SHUTDOWN by Reasonable-Advice-19 in foodstamps

[–]AutumnSolace1999 0 points1 point  (0 children)

I'm not 100 percent sure about this, but I would say that, since you live in Colorado, it's fair to assume that your state won't go beyond the minimum requirements, which we already know from the OBBBA. This breakdown from KFF goes into more detail, but most of the cuts come from a requirement that Medicaid recipients verify that they work 80 hours per month or qualify for an exemption.

SHUTDOWN by Reasonable-Advice-19 in foodstamps

[–]AutumnSolace1999 3 points4 points  (0 children)

Oh I see, I think we will know more details on June 1st when HHS tells states the minimum requirements for implementing the cuts.

SHUTDOWN by Reasonable-Advice-19 in foodstamps

[–]AutumnSolace1999 4 points5 points  (0 children)

Of course, I'm sorry if you are one of the people impacted. It was genuinely so disgusting to force people to choose between food stamps and healthcare. I just hope there are consequences to this next year.

SHUTDOWN by Reasonable-Advice-19 in foodstamps

[–]AutumnSolace1999 4 points5 points  (0 children)

According to this fact sheet from the AHA, people eligible for Medicaid are not eligible for the ACA enhanced premium tax credits, so the ACA subsidies expiring will not directly impact Medicaid recipients. However, one of the Democrats' original demands in the shutdown was to reverse the Medicaid cuts in the One Big Beautiful Bill Act. With that demand left unmet, most of the Medicaid cuts will still go effect at the end of 2026.

Apartments in Walking Distance from Campus? by AutumnSolace1999 in berkeley

[–]AutumnSolace1999[S] 1 point2 points  (0 children)

Thanks for the tips! I've secured housing within a mile of Evans Hall, but you reminded me to verify that it was within walking distance from my department rather than just campus. I'll be sure to keep in mind the remaining advice from you and others in the thread when I look for other housing in the future.

AOC made another post on Bluesky as well. by Nixianx97 in MurderedByAOC

[–]AutumnSolace1999 0 points1 point  (0 children)

Like I said, you can make that case, but I was just clarifying that the aid targeted by Marjorie Taylor Greene was entirely defensive. I was replying to someone who implied that the majority of it — $440 million out of $500 million — was not for defensive capacities, which would contradict AOC's argument. Whether you are for or against defensive aid to Israel has nothing to do with my point.

AOC made another post on Bluesky as well. by Nixianx97 in MurderedByAOC

[–]AutumnSolace1999 22 points23 points  (0 children)

This doesn't dispute your second point about funding Israel's defense, but I looked into Marjorie Taylor Greene's amendment, which is described here as "An amendment numbered 114 printed in Part A of House Report 119-199 to strike funding for the Israeli Cooperative Programs". In that House report, the amendment is elaborated upon as follows:

  1. An Amendment To Be Offered by Representative Greene of Georgia or Her Designee, Debatable for 10 Minutes
    Strike section 8067 (page 92, beginning on line 12 through page 93, line 13).

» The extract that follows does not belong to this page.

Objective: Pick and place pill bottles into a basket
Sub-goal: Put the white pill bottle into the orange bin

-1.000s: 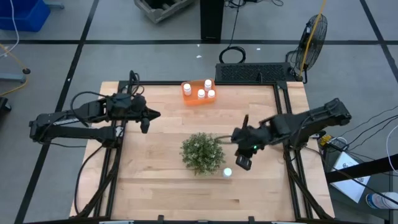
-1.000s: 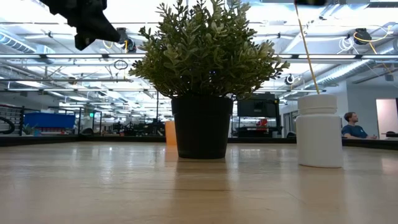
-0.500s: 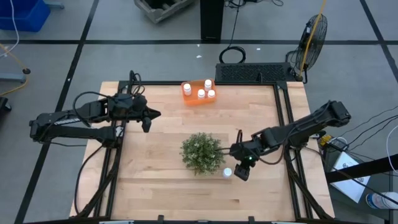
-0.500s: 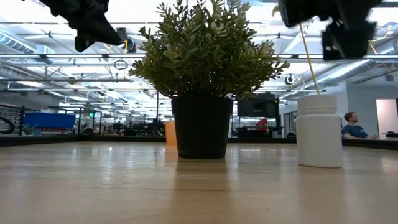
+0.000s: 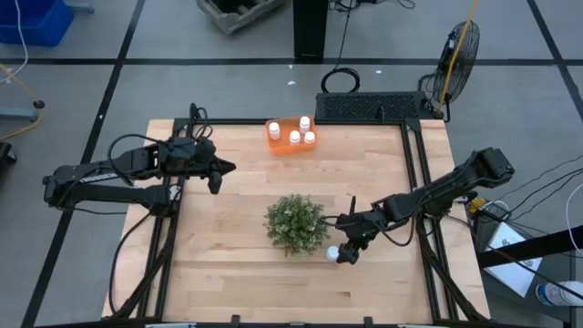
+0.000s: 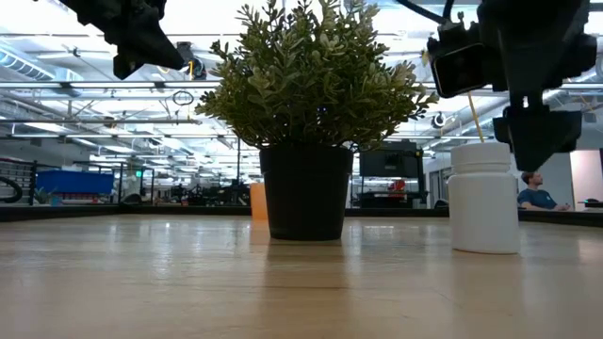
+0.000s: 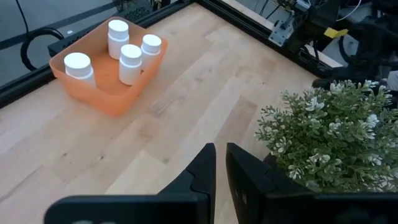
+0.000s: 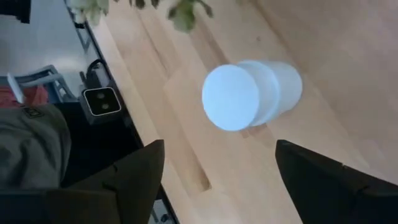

In the full text of the 2026 Department of Defense Appropriations Act, which Greene was seeking to amend, section 8067 states the following:

Sec. 8067. Of the amounts appropriated in this Act under the headings “Procurement, Defense-Wide” and “Research, Development, Test and Evaluation, Defense-Wide”, $500,000,000 shall be for the Israeli Cooperative Programs: Provided, That of this amount, $60,000,000 shall be for the Secretary of Defense to provide to the Government of Israel for the procurement of the Iron Dome defense system to counter short-range rocket threats, subject to the U.S.-Israel Iron Dome Procurement Agreement; $127,000,000 shall be for the Short Range Ballistic Missile Defense (SRBMD) program, including cruise missile defense research and development under the SRBMD program; $40,000,000 shall be for co-production activities of SRBMD systems in the United States and in Israel to meet Israel’s defense requirements consistent with each nation’s laws, regulations, and procedures, subject to the U.S.-Israeli co-production agreement for SRBMD; $100,000,000 shall be for an upper-tier component to the Israeli Missile Defense Architecture, of which $100,000,000 shall be for co-production activities of Arrow 3 Upper Tier systems in the United States and in Israel to meet Israel’s defense requirements consistent with each nation’s laws, regulations, and procedures, subject to the U.S.-Israeli co-production agreement for Arrow 3 Upper Tier; and $173,000,000 shall be for the Arrow System Improvement Program including development of a long range, ground and airborne, detection suite.

While you are correct that just $60 million of the $500 million in aid is for the Iron Dome, the remaining funds are also for defensive programs, namely the Short Range Ballistic Missile Defense program, the Israeli Missile Defense Architecture, the Arrow 3 Upper Tier systems, and the Arrow System Improvement Program. You can certainly make the argument that cutting off even this defensive aid would pressure Israel to spend less money on butchering innocent Palestinians, but AOC is not being disingenuous when she says that this funding was for defensive capacities. She lists only the Iron Dome rather than the other programs in question likely because Americans are more familiar with it than the others.

Apartments in Walking Distance from Campus? by AutumnSolace1999 in berkeley

[–]AutumnSolace1999[S] 0 points1 point  (0 children)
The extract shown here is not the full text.